**Exercise:**
Every entry below is to be retyped exactly as it stands.

◆ ◆ ◆ ◆ ◆ ◆ ◆

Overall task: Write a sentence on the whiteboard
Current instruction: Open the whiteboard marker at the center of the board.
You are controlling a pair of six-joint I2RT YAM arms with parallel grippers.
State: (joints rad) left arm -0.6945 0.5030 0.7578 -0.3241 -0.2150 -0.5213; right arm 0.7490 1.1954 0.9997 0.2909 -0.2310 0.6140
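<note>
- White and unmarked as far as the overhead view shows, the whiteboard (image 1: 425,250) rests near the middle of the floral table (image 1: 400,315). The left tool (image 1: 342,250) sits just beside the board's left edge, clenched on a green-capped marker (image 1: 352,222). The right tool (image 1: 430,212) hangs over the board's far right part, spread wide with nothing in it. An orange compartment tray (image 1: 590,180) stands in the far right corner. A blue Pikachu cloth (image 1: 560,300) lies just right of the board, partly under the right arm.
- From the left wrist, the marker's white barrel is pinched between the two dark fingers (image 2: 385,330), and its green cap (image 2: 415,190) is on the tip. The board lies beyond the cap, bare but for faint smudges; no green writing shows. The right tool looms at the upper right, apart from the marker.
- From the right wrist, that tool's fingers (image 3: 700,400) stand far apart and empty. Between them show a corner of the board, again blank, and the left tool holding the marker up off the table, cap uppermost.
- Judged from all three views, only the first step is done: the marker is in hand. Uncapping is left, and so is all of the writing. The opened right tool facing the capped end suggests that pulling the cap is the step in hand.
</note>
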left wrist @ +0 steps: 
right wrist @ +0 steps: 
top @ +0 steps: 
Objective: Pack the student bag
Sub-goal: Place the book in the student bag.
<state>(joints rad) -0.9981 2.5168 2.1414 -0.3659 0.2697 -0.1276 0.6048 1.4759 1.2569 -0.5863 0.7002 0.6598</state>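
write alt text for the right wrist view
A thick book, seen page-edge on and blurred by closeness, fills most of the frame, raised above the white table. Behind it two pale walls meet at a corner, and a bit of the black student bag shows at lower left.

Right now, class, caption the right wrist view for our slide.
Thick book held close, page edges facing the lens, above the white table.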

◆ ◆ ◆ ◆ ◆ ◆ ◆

**Answer to this exercise:**
Overall task: Write a sentence on the whiteboard
Current instruction: Open the whiteboard marker at the center of the board.
You are controlling a pair of six-joint I2RT YAM arms with parallel grippers.
State: (joints rad) left arm -0.6945 0.5030 0.7578 -0.3241 -0.2150 -0.5213; right arm 0.7490 1.1954 0.9997 0.2909 -0.2310 0.6140
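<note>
- White and unmarked as far as the overhead view shows, the whiteboard (image 1: 425,250) rests near the middle of the floral table (image 1: 400,315). The left tool (image 1: 342,250) sits just beside the board's left edge, clenched on a green-capped marker (image 1: 352,222). The right tool (image 1: 430,212) hangs over the board's far right part, spread wide with nothing in it. An orange compartment tray (image 1: 590,180) stands in the far right corner. A blue Pikachu cloth (image 1: 560,300) lies just right of the board, partly under the right arm.
- From the left wrist, the marker's white barrel is pinched between the two dark fingers (image 2: 385,330), and its green cap (image 2: 415,190) is on the tip. The board lies beyond the cap, bare but for faint smudges; no green writing shows. The right tool looms at the upper right, apart from the marker.
- From the right wrist, that tool's fingers (image 3: 700,400) stand far apart and empty. Between them show a corner of the board, again blank, and the left tool holding the marker up off the table, cap uppermost.
- Judged from all three views, only the first step is done: the marker is in hand. Uncapping is left, and so is all of the writing. The opened right tool facing the capped end suggests that pulling the cap is the step in hand.
</note>
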left wrist @ +0 steps: 
right wrist @ +0 steps: 
top @ +0 steps: 
Objective: Pack the student bag
Sub-goal: Place the book in the student bag.
<state>(joints rad) -0.9981 2.5168 2.1414 -0.3659 0.2697 -0.1276 0.6048 1.4759 1.2569 -0.5863 0.7002 0.6598</state>
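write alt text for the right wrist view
A thick book, seen page-edge on and blurred by closeness, fills most of the frame, raised above the white table. Behind it two pale walls meet at a corner, and a bit of the black student bag shows at lower left.

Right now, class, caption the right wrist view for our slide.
Thick book held close, page edges facing the lens, above the white table.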

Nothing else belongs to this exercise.